4) Write (Stata/SPSS)

from polars_readstat import write_readstat

write_readstat(df, "/path/out.dta", threads=8)
write_readstat(df, "/path/out.sav")

write_readstat supports Stata (dta) and SPSS (sav). SAS writing is not supported.

Tests run

We’ve tried to test this thoroughly:

  • Cross-library comparisons on the pyreadstat and pandas test data, checking results against polars-readstat==0.11.1, pyreadstat, and pandas.
  • Stata/SPSS read/write roundtrip tests.
  • Large-file read/write benchmark runs on real-world data (results below).
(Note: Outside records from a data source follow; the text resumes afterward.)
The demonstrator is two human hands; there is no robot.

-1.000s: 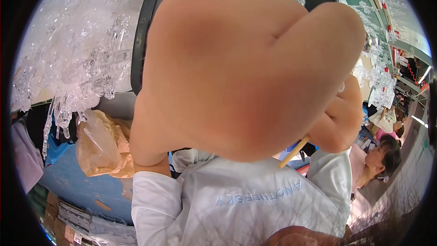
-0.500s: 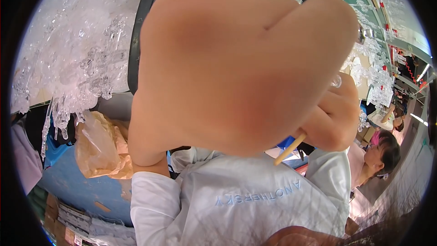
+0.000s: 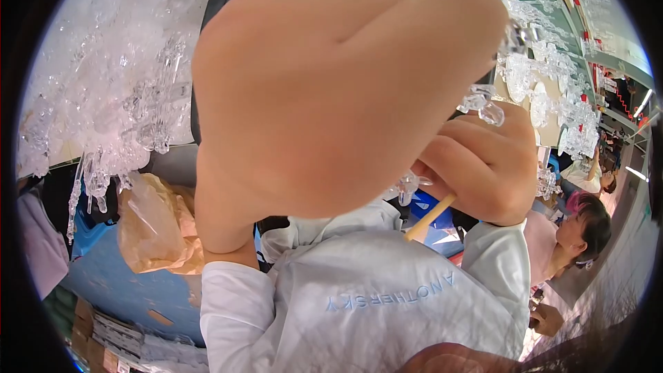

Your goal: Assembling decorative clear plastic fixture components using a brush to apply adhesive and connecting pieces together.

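Observation:
My left hand (image 3: 311, 97) is very close and large, its back toward me, coming from the white sleeve on the left. Its fingers are bent, and a shiny clear plastic piece (image 3: 518, 36) shows at the fingertip on the upper right. My right hand (image 3: 487, 162) is closed, with a thin pale wooden stick (image 3: 429, 218) jutting from it toward the lower left. Another clear plastic piece (image 3: 483, 102) sits between the two hands, and a further clear piece (image 3: 407, 186) lies at the right fingers. My left hand hides most of the fingertips and whatever else they grip.
A heap of clear plastic pieces (image 3: 117, 62) fills the left side, spilling over the edge. Behind my hands is a dark-rimmed tray (image 3: 215, 0) of whitish bits. More clear pieces (image 3: 542, 76) cover the green table at right. A tan bag (image 3: 155, 228) hangs left; a person (image 3: 570, 235) sits right.
My left hand has shifted a little left, uncovering more of the clear pieces by the right fingers. My right hand and the stick have moved slightly left too.

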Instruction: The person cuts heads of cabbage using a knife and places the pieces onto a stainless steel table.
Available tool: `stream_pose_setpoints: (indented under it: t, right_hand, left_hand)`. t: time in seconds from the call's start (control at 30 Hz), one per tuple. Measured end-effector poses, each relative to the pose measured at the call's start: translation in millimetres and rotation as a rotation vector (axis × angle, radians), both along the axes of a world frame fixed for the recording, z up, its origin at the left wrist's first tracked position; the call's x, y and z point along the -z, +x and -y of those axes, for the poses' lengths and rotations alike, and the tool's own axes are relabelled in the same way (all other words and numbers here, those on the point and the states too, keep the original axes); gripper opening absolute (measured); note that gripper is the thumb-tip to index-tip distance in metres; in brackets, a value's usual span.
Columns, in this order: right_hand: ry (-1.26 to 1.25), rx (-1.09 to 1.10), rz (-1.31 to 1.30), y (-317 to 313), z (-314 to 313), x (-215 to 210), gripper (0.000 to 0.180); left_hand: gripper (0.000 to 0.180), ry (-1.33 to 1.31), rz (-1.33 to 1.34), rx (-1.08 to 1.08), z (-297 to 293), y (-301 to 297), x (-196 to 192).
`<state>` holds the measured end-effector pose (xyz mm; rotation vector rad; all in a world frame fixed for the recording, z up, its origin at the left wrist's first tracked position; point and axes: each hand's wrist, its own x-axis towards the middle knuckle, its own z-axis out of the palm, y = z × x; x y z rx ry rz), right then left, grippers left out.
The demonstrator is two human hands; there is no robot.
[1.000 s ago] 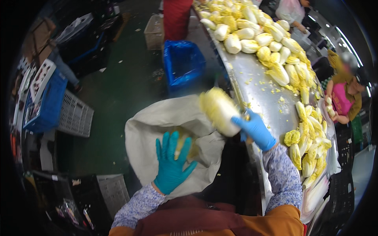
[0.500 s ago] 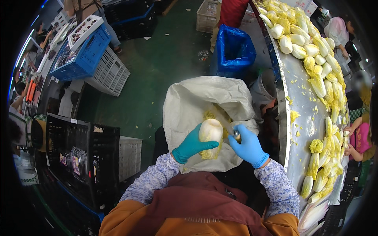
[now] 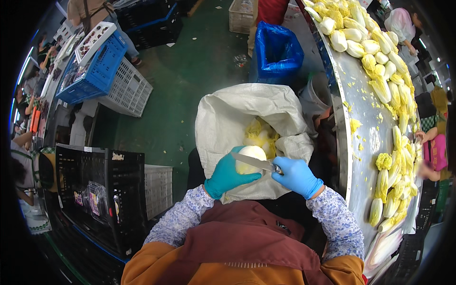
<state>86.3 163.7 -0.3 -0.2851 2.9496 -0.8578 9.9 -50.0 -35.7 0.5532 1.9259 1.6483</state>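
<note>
My left hand, in a teal glove, cups a pale napa cabbage over the mouth of a white woven sack. In my blue-gloved right hand is a knife, gripped by its handle. Its blade lies across the cabbage's white face, pointing left toward my left thumb and fingers. Whether the edge has entered the cabbage I cannot tell. Loose yellow leaves rest inside the sack just beyond the cabbage. My left palm hides the cabbage's near left side.
On my right runs a metal table heaped with napa cabbages. Beyond the sack stand a blue-lined bin and a white bucket. Black crates flank my left, with blue and white crates farther off. Other people work at both sides.
The knife has come up out of the sack and now lies across the cabbage. My left hand has tipped the cabbage so its white face shows. The view has shifted slightly.
</note>
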Motion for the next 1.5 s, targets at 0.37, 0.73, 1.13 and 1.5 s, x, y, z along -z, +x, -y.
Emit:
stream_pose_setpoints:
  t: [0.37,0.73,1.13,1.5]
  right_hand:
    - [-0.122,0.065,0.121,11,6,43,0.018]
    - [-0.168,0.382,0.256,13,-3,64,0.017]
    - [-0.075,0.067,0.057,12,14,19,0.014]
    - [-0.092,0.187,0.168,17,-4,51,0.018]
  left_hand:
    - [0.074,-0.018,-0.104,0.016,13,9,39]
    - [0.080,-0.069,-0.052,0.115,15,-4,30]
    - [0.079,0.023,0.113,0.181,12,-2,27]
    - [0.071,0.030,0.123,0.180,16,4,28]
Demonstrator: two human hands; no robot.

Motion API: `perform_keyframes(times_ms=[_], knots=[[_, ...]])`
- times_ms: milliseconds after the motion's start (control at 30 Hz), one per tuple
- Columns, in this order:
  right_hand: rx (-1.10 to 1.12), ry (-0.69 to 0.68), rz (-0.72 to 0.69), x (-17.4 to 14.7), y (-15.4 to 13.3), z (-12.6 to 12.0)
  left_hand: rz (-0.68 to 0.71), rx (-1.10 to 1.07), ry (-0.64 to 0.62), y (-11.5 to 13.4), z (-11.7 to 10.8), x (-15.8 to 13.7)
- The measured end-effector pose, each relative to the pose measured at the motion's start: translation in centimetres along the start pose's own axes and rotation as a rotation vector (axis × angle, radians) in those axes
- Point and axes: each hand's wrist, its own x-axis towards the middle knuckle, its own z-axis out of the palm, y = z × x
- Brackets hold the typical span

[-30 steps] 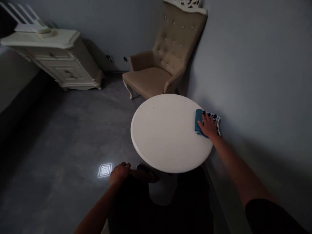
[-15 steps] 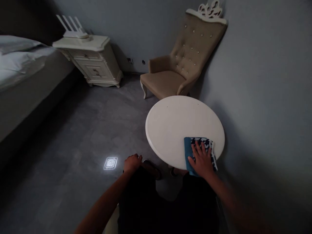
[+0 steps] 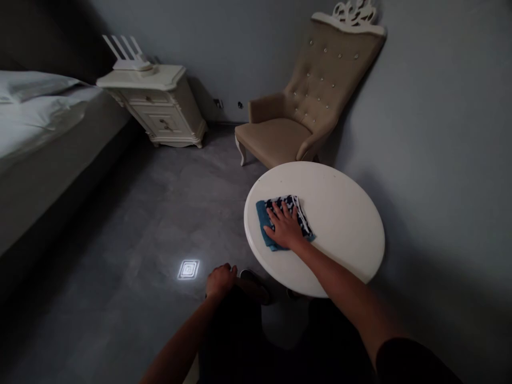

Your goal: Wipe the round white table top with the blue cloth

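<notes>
On the left part of a round white table (image 3: 340,213) lies a folded cloth (image 3: 263,218), teal with a dark-and-white patterned side. My right hand (image 3: 285,226) presses flat on top of it, open, its fingers spread. The forearm reaches across the near side of the tabletop. My left hand (image 3: 221,280) rests on my left knee, away from the table, with its fingers curled closed; nothing shows in them.
A tan tufted armchair (image 3: 276,136) stands just behind the table, close to the right wall. A cream nightstand (image 3: 176,114) carries a white router (image 3: 132,63). The bed (image 3: 52,144) is at left. A bright square light patch (image 3: 188,269) falls on the floor.
My right hand and the cloth have moved from the table's near right side to its left part, sliding left and away from me. My left hand stays on the knee. The view has shifted slightly.
</notes>
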Motion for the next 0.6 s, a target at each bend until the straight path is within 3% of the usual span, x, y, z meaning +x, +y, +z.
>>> perform_keyframes(times_ms=[167, 367, 500, 600], knots=[[0.004, 0.037, 0.061, 7.3, 2.1, -0.2, 0.001, -0.002, -0.025, -0.1, -0.3, 0.7], [0.004, 0.062, 0.203, 13.8, 7.4, -0.5, 0.005, 0.002, -0.056, -0.1, -0.6, 1.4], [-0.004, 0.050, 0.310, 15.6, 12.6, -1.1, -0.005, -0.002, -0.054, 0.1, -0.9, 1.3], [-0.025, 0.046, 0.387, 14.7, 16.9, -1.8, -0.012, -0.001, -0.041, 0.2, -1.0, 1.2]])
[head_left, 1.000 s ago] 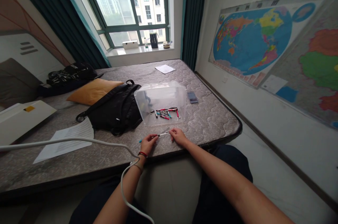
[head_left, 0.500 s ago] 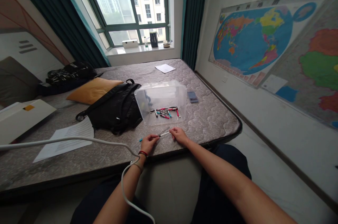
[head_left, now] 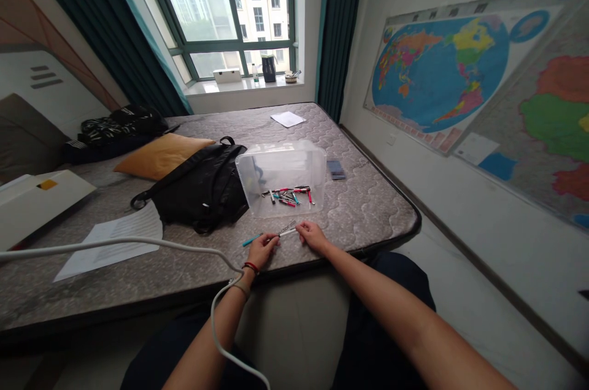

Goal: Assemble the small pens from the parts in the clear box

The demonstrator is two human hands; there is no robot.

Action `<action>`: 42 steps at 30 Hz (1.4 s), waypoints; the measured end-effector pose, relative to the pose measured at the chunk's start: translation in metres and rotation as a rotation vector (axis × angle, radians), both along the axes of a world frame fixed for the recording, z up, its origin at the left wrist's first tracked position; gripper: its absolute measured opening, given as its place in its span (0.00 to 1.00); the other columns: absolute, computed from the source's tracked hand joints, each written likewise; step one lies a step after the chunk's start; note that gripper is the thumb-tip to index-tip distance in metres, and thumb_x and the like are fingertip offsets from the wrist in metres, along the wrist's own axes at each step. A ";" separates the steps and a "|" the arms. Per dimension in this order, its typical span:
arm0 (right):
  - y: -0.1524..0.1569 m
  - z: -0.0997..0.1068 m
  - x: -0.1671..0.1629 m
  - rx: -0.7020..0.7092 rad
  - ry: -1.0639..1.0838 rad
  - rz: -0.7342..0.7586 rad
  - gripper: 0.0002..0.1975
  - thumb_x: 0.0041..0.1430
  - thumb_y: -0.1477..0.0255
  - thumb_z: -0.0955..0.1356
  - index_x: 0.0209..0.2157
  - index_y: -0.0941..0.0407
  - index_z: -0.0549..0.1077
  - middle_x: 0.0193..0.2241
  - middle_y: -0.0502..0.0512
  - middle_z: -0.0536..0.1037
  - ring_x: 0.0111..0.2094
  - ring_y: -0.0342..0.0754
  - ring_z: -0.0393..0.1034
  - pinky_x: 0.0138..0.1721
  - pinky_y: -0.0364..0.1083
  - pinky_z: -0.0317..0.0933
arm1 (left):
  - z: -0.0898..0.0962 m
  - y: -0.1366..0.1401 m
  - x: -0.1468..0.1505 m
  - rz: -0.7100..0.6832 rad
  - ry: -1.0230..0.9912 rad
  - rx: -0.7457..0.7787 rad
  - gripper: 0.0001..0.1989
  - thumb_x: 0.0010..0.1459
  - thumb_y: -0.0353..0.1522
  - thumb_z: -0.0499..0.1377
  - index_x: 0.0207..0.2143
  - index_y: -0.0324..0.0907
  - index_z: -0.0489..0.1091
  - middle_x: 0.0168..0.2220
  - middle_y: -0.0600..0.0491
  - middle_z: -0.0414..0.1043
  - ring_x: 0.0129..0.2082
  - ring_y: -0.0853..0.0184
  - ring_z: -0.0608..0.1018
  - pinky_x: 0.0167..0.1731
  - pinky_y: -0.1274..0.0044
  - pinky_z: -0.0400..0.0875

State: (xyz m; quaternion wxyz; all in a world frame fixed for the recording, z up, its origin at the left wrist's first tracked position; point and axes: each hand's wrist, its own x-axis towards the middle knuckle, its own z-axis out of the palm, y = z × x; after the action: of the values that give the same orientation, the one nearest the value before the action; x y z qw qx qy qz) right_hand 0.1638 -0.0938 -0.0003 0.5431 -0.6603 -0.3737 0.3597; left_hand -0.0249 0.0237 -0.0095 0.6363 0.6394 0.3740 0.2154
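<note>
A slim white pen [head_left: 288, 232] spans the gap between my two hands, just above the mattress. My right hand [head_left: 313, 237] pinches its right end, while the fingers of my left hand [head_left: 262, 251] close on its dark left end. Beside my left hand a teal pen [head_left: 251, 240] lies on the mattress, partly hidden by the fingers. Small thin parts [head_left: 288, 225], too fine to make out, show just behind the white pen. Farther back stands a clear plastic bin [head_left: 280, 160], tipped with its opening facing me, and several red, teal, white and black pens [head_left: 289, 196] lie in it.
A black backpack [head_left: 202, 194] touches the bin's left side, with a yellow pillow [head_left: 163, 156] behind it. A white cable [head_left: 184, 244] crosses over my left wrist. Printed paper [head_left: 110, 240] lies left; a dark flat object [head_left: 335, 170] lies right of the bin on the mattress [head_left: 368, 206].
My left hand has shifted slightly, and more of the teal pen beside it now shows. The right hand keeps its hold on the white pen, almost unmoved.
</note>
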 end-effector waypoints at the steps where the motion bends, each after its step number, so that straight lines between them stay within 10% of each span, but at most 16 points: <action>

If you want to run the same checks locally, helper scripts and tests are in scripts/ and tests/.

Benchmark

For each file, I compared 4 different scenarios: 1) load the full file, 2) load a subset of columns (Subset:True), 3) filter to a subet of rows (Filter: True), 4) load a subset of columns and filter to a subset of rows (Subset:True, Filter: True).

Benchmark context:

  • Machine: AMD Ryzen 7 8845HS (16 cores), 14 GiB RAM, Linux Mint 22
  • Storage: external SSD
  • Last run: August 31, 2025
  • Version tested: polars-readstat 0.12 (new Rust engine) against polars-readstat 0.11.1 (prior C++ and C engines) and pandas and pyreadstat
  • Method: wall-clock timings via Python time.time()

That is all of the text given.